WHAT THE TASK REQUIRES -
From the data, return each line holding the word "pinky".

DATA BELOW -

▬▬▬▬▬▬▬▬▬▬

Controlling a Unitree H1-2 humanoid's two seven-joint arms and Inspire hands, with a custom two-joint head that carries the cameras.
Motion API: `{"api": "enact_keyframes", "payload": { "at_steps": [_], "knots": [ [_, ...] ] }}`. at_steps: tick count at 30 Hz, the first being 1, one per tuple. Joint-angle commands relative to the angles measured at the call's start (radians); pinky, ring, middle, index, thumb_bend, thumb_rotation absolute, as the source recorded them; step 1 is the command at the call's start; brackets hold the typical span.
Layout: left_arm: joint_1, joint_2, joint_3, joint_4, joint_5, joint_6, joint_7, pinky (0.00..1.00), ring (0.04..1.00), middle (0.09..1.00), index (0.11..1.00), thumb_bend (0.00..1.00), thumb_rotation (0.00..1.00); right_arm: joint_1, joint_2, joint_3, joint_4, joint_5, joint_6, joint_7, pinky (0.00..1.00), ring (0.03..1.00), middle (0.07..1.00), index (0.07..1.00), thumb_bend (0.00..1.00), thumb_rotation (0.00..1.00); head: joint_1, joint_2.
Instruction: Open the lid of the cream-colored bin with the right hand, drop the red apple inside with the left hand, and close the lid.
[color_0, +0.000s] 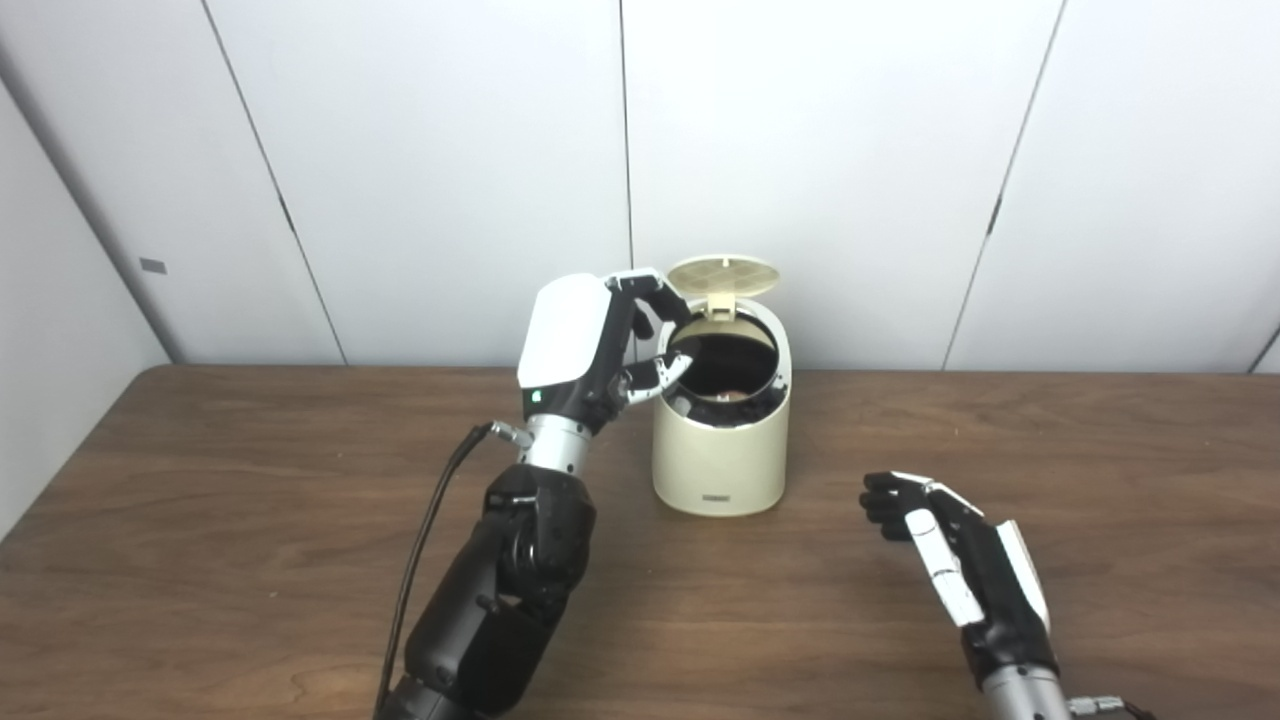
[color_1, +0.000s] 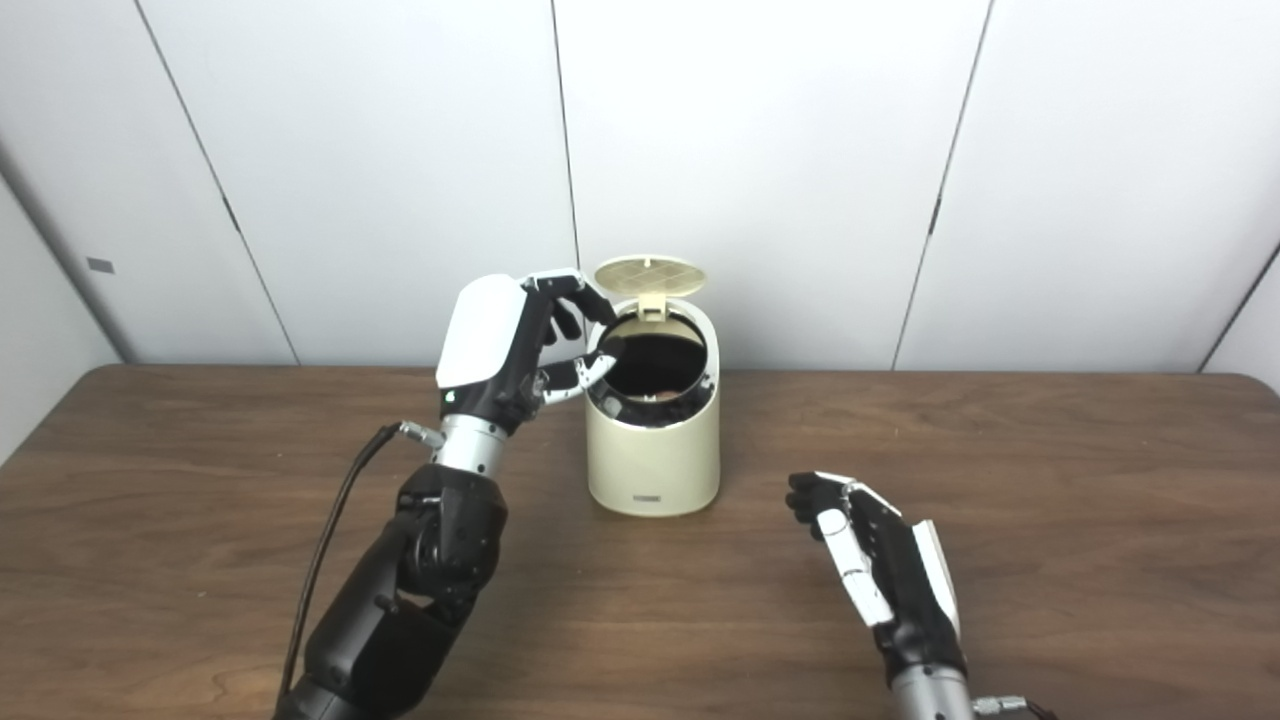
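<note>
Bin: the cream-colored round plastic bin (color_0: 720, 440) is standing upright on the dark brown wooden counter (color_0: 250, 520), near the white wall panels.
Lid: the cream-colored round lid (color_0: 723, 276) is standing raised on its rear hinge, leaving the dark mouth uncovered.
Apple: a small reddish patch, likely the red apple (color_0: 737, 395), is showing low inside the bin; too dim to be sure.
Left hand: the left hand (color_0: 640, 345) is hovering at the bin's left rim, fingers loosely spread, holding nothing.
Right hand: the right hand (color_0: 945, 545) is waiting just above the counter, right of the bin and apart from it, fingers curled but gripping nothing.
</note>
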Motion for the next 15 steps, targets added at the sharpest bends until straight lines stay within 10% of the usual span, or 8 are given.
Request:
{"api": "enact_keyframes", "payload": {
  "at_steps": [1, 15],
  "knots": [
    [-0.022, -0.011, 0.029, -0.055, -0.053, -0.03, 0.004, 0.35, 0.427, 0.518, 0.498, 0.48, 0.0, -0.026, 0.001, -0.002, -0.025, -0.001, -0.028, -0.003, 0.69, 0.687, 0.668, 0.682, 0.4, 0.9, 0.001, 0.001],
    [0.112, -0.072, 0.197, -0.244, -0.283, 0.056, -0.045, 0.33, 0.454, 0.551, 0.501, 0.47, 0.0, -0.014, -0.012, -0.023, -0.036, 0.043, -0.031, 0.014, 0.67, 0.711, 0.715, 0.694, 0.42, 0.89, 0.002, 0.008]
  ]
}}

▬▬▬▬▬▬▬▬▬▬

ANSWER BOX -
Motion API: `{"api": "enact_keyframes", "payload": { "at_steps": [_], "knots": [ [_, ...] ] }}`. at_steps: tick count at 30 Hz, the first being 1, one per tuple. Joint-angle commands relative to the angles measured at the call's start (radians); pinky, ring, middle, index, thumb_bend, thumb_rotation absolute, as the source recorded them; step 1 is the command at the call's start; brackets hold the typical span.
Layout: left_arm: joint_1, joint_2, joint_3, joint_4, joint_5, joint_6, joint_7, pinky (0.00..1.00), ring (0.04..1.00), middle (0.09..1.00), index (0.11..1.00), thumb_bend (0.00..1.00), thumb_rotation (0.00..1.00); right_arm: joint_1, joint_2, joint_3, joint_4, joint_5, joint_6, joint_7, pinky (0.00..1.00), ring (0.03..1.00), middle (0.07..1.00), index (0.07..1.00), thumb_bend (0.00..1.00), thumb_rotation (0.00..1.00); head: joint_1, joint_2.

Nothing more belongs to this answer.